Romania's Age Of Oil

Photographs held in a European archive capture the booming oil fields of Romania when the country was one of the world's largest producers of black gold.

Oxen haul lengths of steel piping for oil derricks along a road in Moreni.

Wooden derricks and well-worn pathways for workers in Ochiuri, near Moreni.

A fireball erupts from a well after a blowout in the Moreni oil field.

These are some of the photos held in the ETH Library in Zurich, Switzerland, that capture the oil fields of Romania in the 1920s and 1930s. They are some of the only images in existence showing the massive boom in oil production that lasted until the 1970s and made Romania a strategically vital objective in World War I and II.

A worker at the base of an oil derrick watches as a steam-powered rotary drill grinds through the rock beneath Aricesti.

Oil derricks in Campina, one of several oil fields around the city of Ploiesti

Romania's oil fields were mostly situated in the foothills of the Southern Carpathian Mountains just north of Bucharest.

Drilling mud, a material used to keep drill bits cool and unclogged, photographed at an oil field in Aricesti.

Derricks and an aboveground pipeline with arches for vehicles to pass under in Baicoi

In the early 1900s the Romanian oil fields attracted investors from the United States, Britain, the Netherlands, and other industrialized countries. Oil giant Royal Dutch Shell sourced nearly a fifth of its oil from the Romanian oil fields before World War I.

A worker and pools of drilling mud in Aricesti

A fenced-off gas well in Saros pe Tarnave in Transylvania

Romania also harnessed significant amounts of natural gas from its territories and became the first country in Europe to export the hard-to-handle resource.

Workers scoop out gloppy ladles of oil from a storage pool at an unidentified Romanian oil field.

An oil refinery in Aricesti

Industrial-scale oil production in Romania dates back to 1857, when the world's first systematic oil refinery began operation in Ploiesti. The early oil refiners used wood fires to begin the process of separating crude oil into different petroleum products.

A burning oil well in Moreni

Thanks to its abundant oil fields Romania was able to boast another world first when its capital city, Bucharest, was illuminated with hundreds of kerosene-fueled lanterns in 1857. The clean-burning kerosene replaced sooty, more expensive vegetable oils used up till then.

Workers with lengths of drill piping at the base of a derrick in Aricesti

During World War I, Romania destroyed hundreds of oil wells in an unsuccessful attempt to prevent them being used by advancing German and Austro-Hungarian forces.

Rail cars filled with Romanian oil ready for export in the port city of Constanta.

In World War II the massively expanded Romanian oil fields were a vital source of energy for the ships, tanks, airplanes, and submarines of the Nazi war machine. Romania was allied with the Nazis from 1940 until until 1944.

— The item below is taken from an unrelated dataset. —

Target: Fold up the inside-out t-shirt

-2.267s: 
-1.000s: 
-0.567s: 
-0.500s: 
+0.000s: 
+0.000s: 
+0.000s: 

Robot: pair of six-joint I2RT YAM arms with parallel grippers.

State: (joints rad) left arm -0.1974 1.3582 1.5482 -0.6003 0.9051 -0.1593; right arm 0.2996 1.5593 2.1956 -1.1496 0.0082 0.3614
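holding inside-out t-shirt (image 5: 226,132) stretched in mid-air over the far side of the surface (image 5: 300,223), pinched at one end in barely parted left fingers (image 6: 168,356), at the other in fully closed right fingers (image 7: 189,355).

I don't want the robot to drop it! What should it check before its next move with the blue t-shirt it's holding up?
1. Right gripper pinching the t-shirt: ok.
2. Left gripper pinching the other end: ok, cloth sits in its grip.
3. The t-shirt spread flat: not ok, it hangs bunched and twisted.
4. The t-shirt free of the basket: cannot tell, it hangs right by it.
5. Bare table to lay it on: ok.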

In a 1941 address, Nazi leader Adolf Hitler told the heads of his armed services "in the era of the air force, the Romanian oil fields can be turned into an expanse of smoking debris," adding, "the life of the [German-led military alliance] depends on those oil fields."

A U.S. B-24 bomber swoops above a burning oil refinery in Ploiesti in 1943.

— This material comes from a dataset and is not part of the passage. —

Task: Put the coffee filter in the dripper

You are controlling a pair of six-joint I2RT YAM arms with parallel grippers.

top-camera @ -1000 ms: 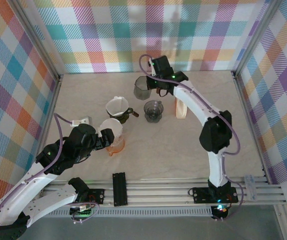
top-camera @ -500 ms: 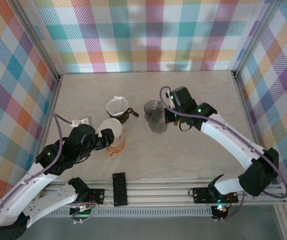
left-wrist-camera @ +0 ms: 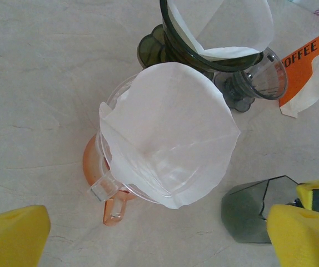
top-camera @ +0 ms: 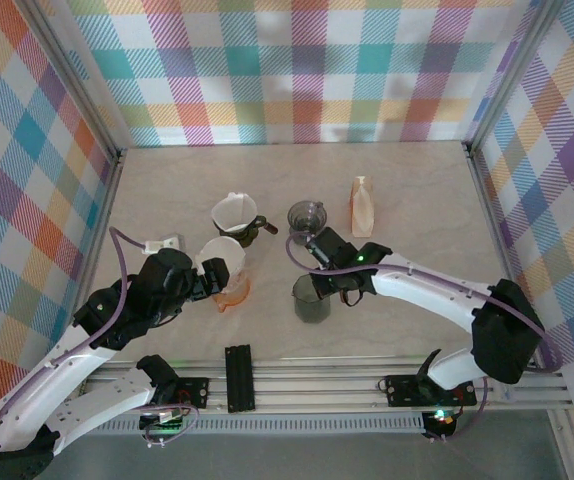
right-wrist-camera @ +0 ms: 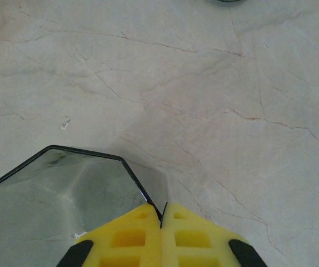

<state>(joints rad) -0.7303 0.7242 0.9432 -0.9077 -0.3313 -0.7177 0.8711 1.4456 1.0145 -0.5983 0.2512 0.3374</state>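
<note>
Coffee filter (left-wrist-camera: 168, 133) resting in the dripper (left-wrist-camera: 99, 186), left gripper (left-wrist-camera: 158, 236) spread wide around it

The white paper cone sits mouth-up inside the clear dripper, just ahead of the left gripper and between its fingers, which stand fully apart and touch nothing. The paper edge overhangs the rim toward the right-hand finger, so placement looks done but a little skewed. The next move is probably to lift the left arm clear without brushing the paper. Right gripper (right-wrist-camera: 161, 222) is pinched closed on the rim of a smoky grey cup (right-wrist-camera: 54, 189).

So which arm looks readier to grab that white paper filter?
Left. The left pincer hangs open right over the filter; the right pincer is shut on the grey cup's rim.
</note>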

In the summer of 1943, Allied forces launched an air raid on the Romanian oil fields around Ploiesti in an attempt to disrupt Hitler's war operations. The raid proved massively costly. Fifty-three aircraft and 660 air crewmen were lost and the operation had little impact on the output of the Romanian oil fields.

After World War II, oil production in Romania expanded until the 1970s, when wells began to run dry. Since then Romania's oil production has entered a steep decline and today the country imports most of the oil it consumes. An extensive refinery infrastructure still exists in the country thanks to its oil-soaked boom years.